— WHAT TO WORK ON —
Within these entries, which lines include the string "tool"? Copy each one.
----- MATERIALS PROVIDED -----
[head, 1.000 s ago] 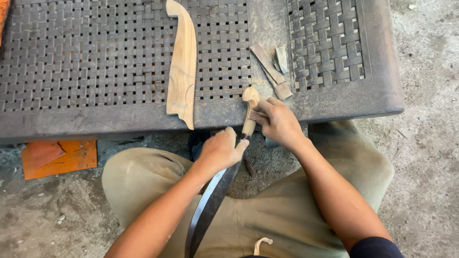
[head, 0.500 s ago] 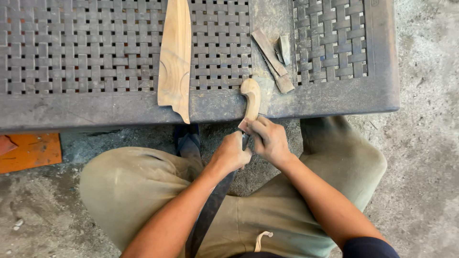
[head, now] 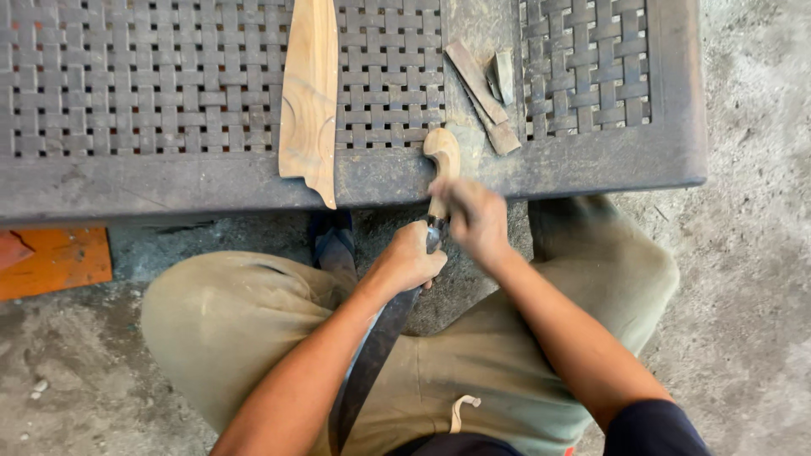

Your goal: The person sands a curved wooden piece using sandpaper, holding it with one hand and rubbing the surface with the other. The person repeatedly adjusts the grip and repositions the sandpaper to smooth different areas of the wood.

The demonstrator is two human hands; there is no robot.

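Nearest the camera, the long dark blade (head: 372, 355) runs back along the left forearm toward the lap of the khaki trousers (head: 253, 329), its far end brought up to the carved wooden handle (head: 442, 165); kept this close to the body, it looks as though it is held that way so the arm can steady it. The left hand (head: 411, 259), just on the near side of the handle, is curled shut around the blade where metal meets wood. The right hand (head: 473, 215) is blurred; it appears wrapped around the handle's lower shaft, fingers closed, though how tightly cannot be told. The handle itself stands out from the grip with its rounded, hooked top lying on the near rim of the bench (head: 591, 169), probably propped there so the edge takes the pressure. Left of the handle, a long pale wooden blank (head: 309, 93) lies flat across the woven bench top, its pointed tip overhanging the rim. Beyond the handle and a little to its right, a flat wooden strip (head: 478, 89) and a small grey wedge (head: 503, 74) rest side by side. Far left of the handle, below the bench, an orange board (head: 55, 262) lies on the concrete floor (head: 743, 279).
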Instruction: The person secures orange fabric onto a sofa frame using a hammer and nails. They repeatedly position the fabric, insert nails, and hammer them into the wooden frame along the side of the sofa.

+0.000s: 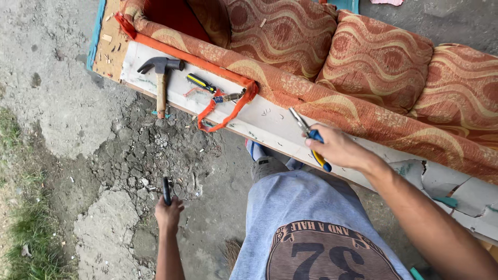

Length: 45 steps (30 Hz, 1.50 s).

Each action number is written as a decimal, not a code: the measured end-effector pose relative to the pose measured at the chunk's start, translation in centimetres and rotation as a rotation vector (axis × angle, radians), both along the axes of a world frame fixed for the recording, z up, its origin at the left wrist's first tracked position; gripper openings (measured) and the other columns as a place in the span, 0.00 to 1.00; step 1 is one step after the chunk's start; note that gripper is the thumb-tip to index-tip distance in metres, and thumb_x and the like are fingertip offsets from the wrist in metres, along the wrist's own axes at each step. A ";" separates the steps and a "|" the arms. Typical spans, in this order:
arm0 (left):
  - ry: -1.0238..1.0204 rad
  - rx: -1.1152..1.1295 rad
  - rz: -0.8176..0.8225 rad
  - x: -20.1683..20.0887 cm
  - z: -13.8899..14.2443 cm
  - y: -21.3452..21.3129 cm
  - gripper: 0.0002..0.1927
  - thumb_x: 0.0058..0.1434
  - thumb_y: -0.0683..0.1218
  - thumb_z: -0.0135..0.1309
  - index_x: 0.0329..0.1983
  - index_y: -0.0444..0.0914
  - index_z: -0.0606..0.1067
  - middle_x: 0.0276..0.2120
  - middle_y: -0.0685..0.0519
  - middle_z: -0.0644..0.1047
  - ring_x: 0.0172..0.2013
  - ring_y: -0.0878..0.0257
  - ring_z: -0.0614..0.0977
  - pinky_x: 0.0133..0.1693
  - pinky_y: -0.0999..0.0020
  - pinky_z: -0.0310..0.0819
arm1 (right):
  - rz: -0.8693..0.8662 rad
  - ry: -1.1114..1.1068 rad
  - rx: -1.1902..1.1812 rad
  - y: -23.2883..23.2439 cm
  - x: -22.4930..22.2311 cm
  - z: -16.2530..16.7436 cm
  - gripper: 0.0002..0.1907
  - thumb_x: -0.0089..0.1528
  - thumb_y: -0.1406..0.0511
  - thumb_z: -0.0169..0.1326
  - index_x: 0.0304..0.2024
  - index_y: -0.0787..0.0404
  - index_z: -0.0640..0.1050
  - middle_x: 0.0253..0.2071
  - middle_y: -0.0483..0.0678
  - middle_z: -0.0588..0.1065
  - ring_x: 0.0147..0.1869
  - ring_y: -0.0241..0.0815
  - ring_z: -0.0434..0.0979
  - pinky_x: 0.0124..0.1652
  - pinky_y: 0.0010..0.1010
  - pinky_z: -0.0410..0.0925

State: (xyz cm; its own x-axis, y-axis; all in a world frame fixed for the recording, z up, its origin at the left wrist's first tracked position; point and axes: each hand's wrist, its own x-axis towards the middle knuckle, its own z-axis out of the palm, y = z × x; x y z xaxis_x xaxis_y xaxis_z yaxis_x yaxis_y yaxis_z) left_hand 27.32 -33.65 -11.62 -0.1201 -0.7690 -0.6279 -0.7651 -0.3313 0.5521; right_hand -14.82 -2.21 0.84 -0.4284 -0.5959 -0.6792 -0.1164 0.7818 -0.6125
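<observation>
My right hand [337, 148] grips pliers [309, 136] mid-frame at the sofa frame [270, 122]; left hand [168, 212] clutches a dark handle [166, 190] lower left. Best keep the plier tips square on the board.

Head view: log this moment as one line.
right hand: grips blue-yellow pliers at sofa frame board | left hand: holds dark handle | hammer, screwdriver on board
</observation>
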 end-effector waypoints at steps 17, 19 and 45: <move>0.496 -0.334 -0.699 -22.1 4.9 3.1 0.10 0.67 0.43 0.56 0.51 0.36 0.78 0.28 0.49 0.78 0.28 0.62 0.80 0.33 0.64 0.74 | 0.334 -0.113 0.519 -12.0 -11.6 -4.3 0.12 0.66 0.63 0.55 0.39 0.68 0.80 0.31 0.53 0.82 0.28 0.44 0.77 0.27 0.38 0.67; 0.461 -0.306 -0.725 -22.1 5.0 2.7 0.13 0.66 0.42 0.56 0.53 0.36 0.77 0.27 0.48 0.78 0.27 0.60 0.80 0.33 0.63 0.74 | 0.348 -0.164 0.584 -13.1 -12.1 -4.1 0.09 0.66 0.64 0.55 0.40 0.65 0.78 0.31 0.52 0.82 0.27 0.42 0.76 0.25 0.35 0.67; 0.270 -0.211 -0.639 -18.7 3.2 -3.6 0.10 0.67 0.47 0.54 0.42 0.35 0.78 0.26 0.47 0.78 0.26 0.61 0.79 0.32 0.63 0.72 | 0.959 0.718 0.414 -12.3 -10.5 -1.4 0.22 0.66 0.49 0.47 0.50 0.58 0.72 0.42 0.56 0.74 0.42 0.48 0.79 0.36 0.41 0.73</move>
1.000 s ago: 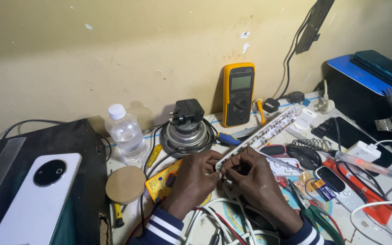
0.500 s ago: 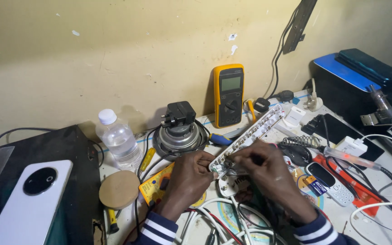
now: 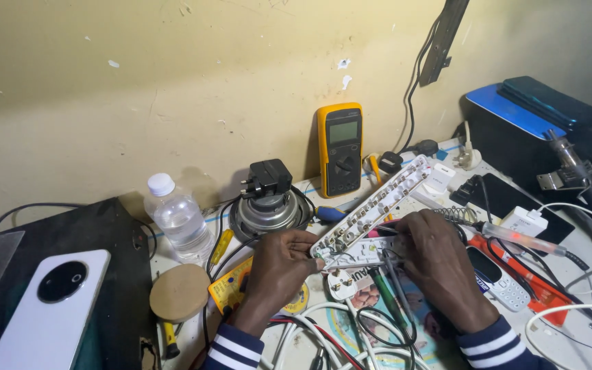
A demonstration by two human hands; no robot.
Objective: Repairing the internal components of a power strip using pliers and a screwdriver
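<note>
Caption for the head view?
Left hand and right hand grip an opened white plastic power strip near a yellow multimeter.

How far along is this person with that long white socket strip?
Done: the white power strip lies opened, its metal contacts bare. In hand: the left hand and right hand pinch its near end, where thin wires show. Left: the strip is not closed up; the soldering iron and yellow multimeter sit untouched.
</note>
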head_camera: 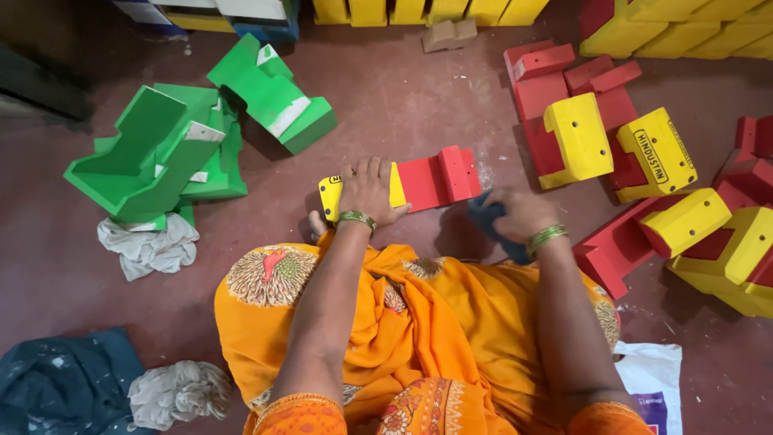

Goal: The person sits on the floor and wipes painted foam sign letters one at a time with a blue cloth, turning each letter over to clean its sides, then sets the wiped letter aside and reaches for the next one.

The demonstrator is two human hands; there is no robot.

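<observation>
A red and yellow wooden block (431,179) lies on the dark red floor (403,105) just in front of my knees. My left hand (366,192) rests flat on its yellow end, fingers spread, pressing it down. My right hand (519,213) grips a dark blue cloth (487,224) bunched on the floor just right of the block's red end. Green bangles circle both wrists. My lap is covered in orange patterned fabric (435,322).
Green painted blocks (173,145) are heaped at the left, with a white rag (149,246) below them. Red and yellow blocks (644,161) crowd the right. More yellow blocks (427,10) line the far edge. A blue cloth (60,383), a grey rag (179,393) and a white bag (654,379) lie nearby.
</observation>
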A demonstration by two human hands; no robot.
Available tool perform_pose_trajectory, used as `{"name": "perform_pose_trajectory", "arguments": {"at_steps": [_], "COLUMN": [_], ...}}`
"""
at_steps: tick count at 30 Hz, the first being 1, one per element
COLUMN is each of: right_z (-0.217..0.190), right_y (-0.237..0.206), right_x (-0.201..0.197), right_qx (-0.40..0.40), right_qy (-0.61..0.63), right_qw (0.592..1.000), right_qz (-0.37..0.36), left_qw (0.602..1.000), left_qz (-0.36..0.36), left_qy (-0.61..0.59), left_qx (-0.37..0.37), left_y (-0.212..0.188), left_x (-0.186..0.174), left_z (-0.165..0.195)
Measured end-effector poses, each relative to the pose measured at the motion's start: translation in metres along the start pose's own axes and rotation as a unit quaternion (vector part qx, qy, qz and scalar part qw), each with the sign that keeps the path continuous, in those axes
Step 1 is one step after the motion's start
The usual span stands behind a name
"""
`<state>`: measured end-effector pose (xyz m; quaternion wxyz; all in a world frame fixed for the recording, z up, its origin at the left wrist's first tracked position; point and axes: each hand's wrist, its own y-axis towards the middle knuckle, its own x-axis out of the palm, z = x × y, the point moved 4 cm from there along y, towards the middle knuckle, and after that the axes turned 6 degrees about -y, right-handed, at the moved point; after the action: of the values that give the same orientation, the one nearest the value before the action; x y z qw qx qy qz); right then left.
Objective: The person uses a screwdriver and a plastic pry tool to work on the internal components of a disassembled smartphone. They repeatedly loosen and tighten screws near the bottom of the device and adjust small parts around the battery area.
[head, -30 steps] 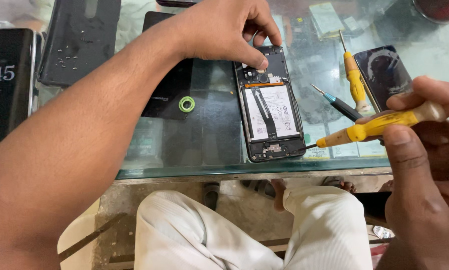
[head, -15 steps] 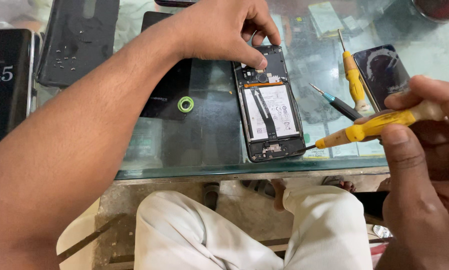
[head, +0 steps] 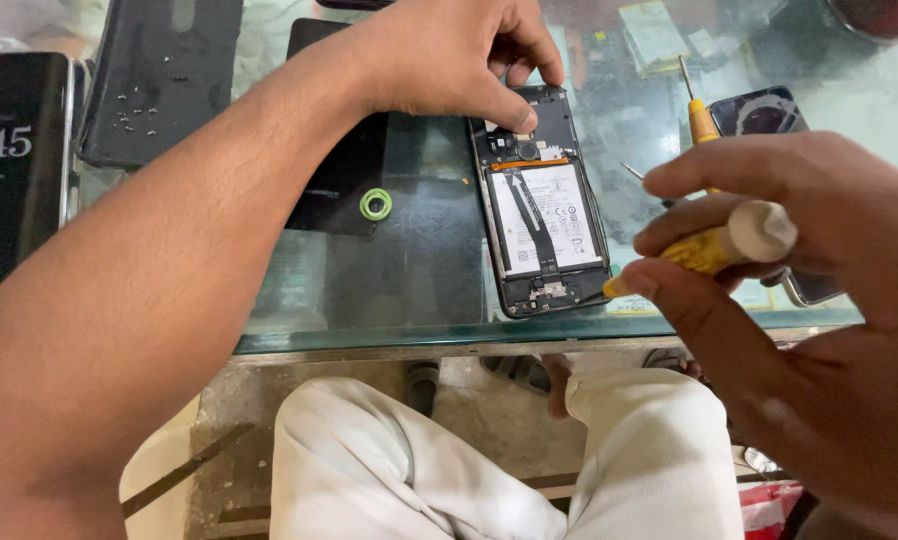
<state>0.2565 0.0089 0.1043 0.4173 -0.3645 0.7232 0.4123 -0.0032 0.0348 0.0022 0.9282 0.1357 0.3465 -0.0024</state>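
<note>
Glass makes the tabletop (head: pixel 419 290), see-through down to white trousers and a concrete floor. Near its front edge, right of centre, lies an opened phone (head: pixel 544 205) — back off, white battery and a black ribbon cable exposed. The left hand (head: pixel 449 55) presses fingertips on its far end, holding nothing. The right hand (head: pixel 799 300) is closed round a yellow screwdriver (head: pixel 714 248) — at the phone's near right corner. A green ring (head: pixel 375 204) lies left.

arms: bare, no sleeves | legs: white trousers (head: pixel 489 470) | hands: ungloved
</note>
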Motion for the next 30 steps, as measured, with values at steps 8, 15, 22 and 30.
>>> {"name": "perform_pose_trajectory", "arguments": {"at_steps": [8, 15, 22, 30], "right_z": [0.024, 0.011, 0.011, 0.014], "right_y": [0.011, 0.011, 0.006, 0.010], "right_x": [0.005, 0.004, 0.000, -0.004], "right_qx": [0.157, 0.060, 0.032, 0.028], "right_qy": [-0.152, -0.091, -0.109, -0.102], "right_qw": [0.970, 0.989, 0.988, 0.988], "right_qz": [-0.110, -0.102, -0.103, -0.111], "left_qw": [0.999, 1.000, 1.000, 1.000], "left_qz": [-0.014, -0.006, -0.005, 0.008], "left_qy": [-0.016, -0.012, -0.005, 0.012], "left_qx": [0.027, -0.006, 0.005, -0.004], "left_y": [0.002, -0.001, -0.001, -0.001], "left_x": [0.000, 0.000, -0.001, -0.001], "left_z": [0.000, -0.002, -0.003, -0.002]}}
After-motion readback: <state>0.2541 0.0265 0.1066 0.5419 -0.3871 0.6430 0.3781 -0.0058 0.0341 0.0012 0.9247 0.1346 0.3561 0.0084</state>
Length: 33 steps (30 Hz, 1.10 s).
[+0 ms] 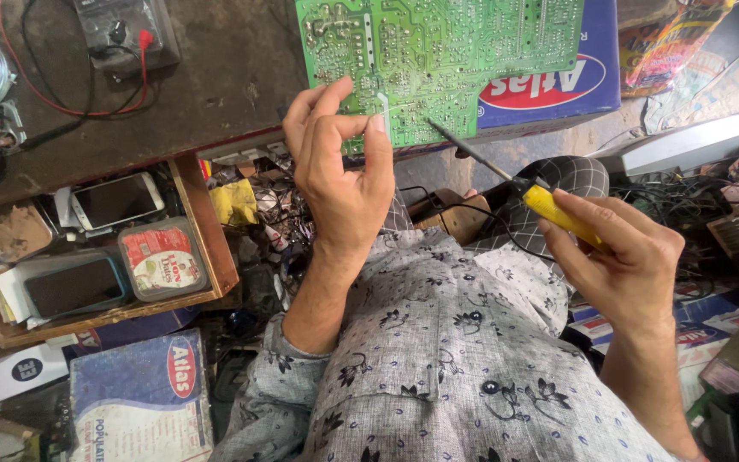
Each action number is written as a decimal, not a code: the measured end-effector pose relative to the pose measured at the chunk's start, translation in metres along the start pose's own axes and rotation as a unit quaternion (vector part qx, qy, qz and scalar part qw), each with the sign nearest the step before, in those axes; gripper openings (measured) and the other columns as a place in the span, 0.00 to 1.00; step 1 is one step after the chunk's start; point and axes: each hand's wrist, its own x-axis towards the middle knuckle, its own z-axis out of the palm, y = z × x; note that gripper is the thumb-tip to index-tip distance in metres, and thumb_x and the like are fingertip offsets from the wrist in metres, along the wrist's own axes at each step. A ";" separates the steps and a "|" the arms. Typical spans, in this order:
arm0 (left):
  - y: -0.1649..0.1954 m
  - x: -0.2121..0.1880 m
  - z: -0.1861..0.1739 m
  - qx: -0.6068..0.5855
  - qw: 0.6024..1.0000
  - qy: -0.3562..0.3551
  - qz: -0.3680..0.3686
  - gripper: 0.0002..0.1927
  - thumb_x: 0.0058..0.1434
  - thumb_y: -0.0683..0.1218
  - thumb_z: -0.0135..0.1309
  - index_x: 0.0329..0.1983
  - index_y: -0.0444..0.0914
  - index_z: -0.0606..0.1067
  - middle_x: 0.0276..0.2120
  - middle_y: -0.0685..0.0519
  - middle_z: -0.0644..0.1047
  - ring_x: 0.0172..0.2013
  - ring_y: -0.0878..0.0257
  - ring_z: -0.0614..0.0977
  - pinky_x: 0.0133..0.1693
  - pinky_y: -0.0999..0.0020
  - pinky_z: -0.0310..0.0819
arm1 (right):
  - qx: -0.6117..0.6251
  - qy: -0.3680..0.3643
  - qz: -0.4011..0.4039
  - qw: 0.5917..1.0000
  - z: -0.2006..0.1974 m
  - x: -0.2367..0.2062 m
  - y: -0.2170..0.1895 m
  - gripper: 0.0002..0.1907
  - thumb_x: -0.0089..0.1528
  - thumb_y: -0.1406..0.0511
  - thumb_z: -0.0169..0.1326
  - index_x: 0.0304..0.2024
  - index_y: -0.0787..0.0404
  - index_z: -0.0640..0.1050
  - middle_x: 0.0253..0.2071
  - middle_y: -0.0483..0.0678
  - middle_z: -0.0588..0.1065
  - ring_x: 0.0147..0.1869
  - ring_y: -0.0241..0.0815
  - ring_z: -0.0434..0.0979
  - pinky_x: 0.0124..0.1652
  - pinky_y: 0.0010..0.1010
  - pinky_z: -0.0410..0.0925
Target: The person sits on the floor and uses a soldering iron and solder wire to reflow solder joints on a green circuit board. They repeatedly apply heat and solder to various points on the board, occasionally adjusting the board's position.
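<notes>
1. Across the upper middle of the view we see a green circuit board, solder side up, propped on the edge of a dark workbench and a blue box so that its near edge overhangs toward the person and both hands can get at it.

2. Our left hand is at that near edge. Thumb and forefinger are pinched together on a thin pale strand, likely solder wire, which lies up against the board. The other fingers curl behind it and seem to steady the hand on the board's edge.

3. Our right hand is closed around the yellow handle of a soldering iron, held like a pen so the tip can be aimed finely. Its dark shaft slants up and to the left, and the tip sits on or just at the board, near the strand; we cannot tell whether it truly touches.

4. Below the bench, an open wooden drawer keeps small things within reach: a white phone, a dark phone in a blue case and a small lidded tin.

5. At top left, a meter with red and black leads rests on the bench, well apart from the hands.
</notes>
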 end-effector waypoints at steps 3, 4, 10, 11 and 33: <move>0.000 0.000 0.000 -0.001 1.000 -0.001 0.001 0.07 0.67 0.40 0.59 0.39 0.35 0.72 0.57 0.43 0.78 0.63 0.45 0.73 0.67 0.49 0.67 | 0.006 -0.002 0.000 1.000 0.001 0.001 0.000 0.18 0.63 0.70 0.66 0.56 0.64 0.82 0.42 0.51 0.81 0.35 0.31 0.80 0.33 0.18 0.72; -0.001 0.000 0.000 0.000 1.000 -0.001 0.001 0.07 0.67 0.40 0.59 0.39 0.35 0.72 0.57 0.43 0.78 0.63 0.45 0.73 0.67 0.49 0.67 | 0.008 -0.002 0.000 1.000 0.001 0.001 0.000 0.18 0.63 0.70 0.66 0.56 0.64 0.82 0.42 0.51 0.81 0.35 0.31 0.80 0.33 0.18 0.71; -0.004 -0.002 0.002 0.000 1.000 -0.003 -0.001 0.07 0.67 0.41 0.59 0.39 0.36 0.72 0.57 0.43 0.78 0.63 0.46 0.73 0.68 0.49 0.67 | 0.005 -0.001 0.000 1.000 0.002 0.001 0.001 0.18 0.63 0.70 0.66 0.56 0.63 0.82 0.42 0.51 0.81 0.34 0.30 0.79 0.31 0.18 0.70; -0.004 -0.002 0.003 -0.001 1.000 -0.001 0.001 0.06 0.67 0.41 0.59 0.39 0.36 0.72 0.57 0.43 0.78 0.64 0.46 0.73 0.68 0.48 0.67 | 0.006 -0.002 0.003 1.000 0.003 0.001 0.001 0.18 0.63 0.70 0.67 0.56 0.63 0.82 0.41 0.51 0.81 0.34 0.30 0.78 0.30 0.18 0.69; -0.001 -0.001 -0.001 -0.010 1.000 0.001 -0.010 0.07 0.67 0.40 0.59 0.39 0.35 0.72 0.58 0.44 0.78 0.63 0.47 0.73 0.63 0.52 0.69 | 0.022 0.031 0.002 0.999 0.003 -0.002 0.009 0.18 0.64 0.70 0.68 0.56 0.63 0.82 0.40 0.51 0.81 0.33 0.29 0.78 0.31 0.16 0.68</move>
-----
— SOLUTION TO THIS TASK —
Available tool perform_pose_trajectory, used as `{"name": "perform_pose_trajectory", "arguments": {"at_steps": [_], "COLUMN": [_], ...}}`
Objective: The person uses a screwdriver and a plastic pry tool to work on the internal components of a disassembled smartphone. They repeatedly loosen and tighten screws near the bottom of the device and adjust small parts around the battery area.

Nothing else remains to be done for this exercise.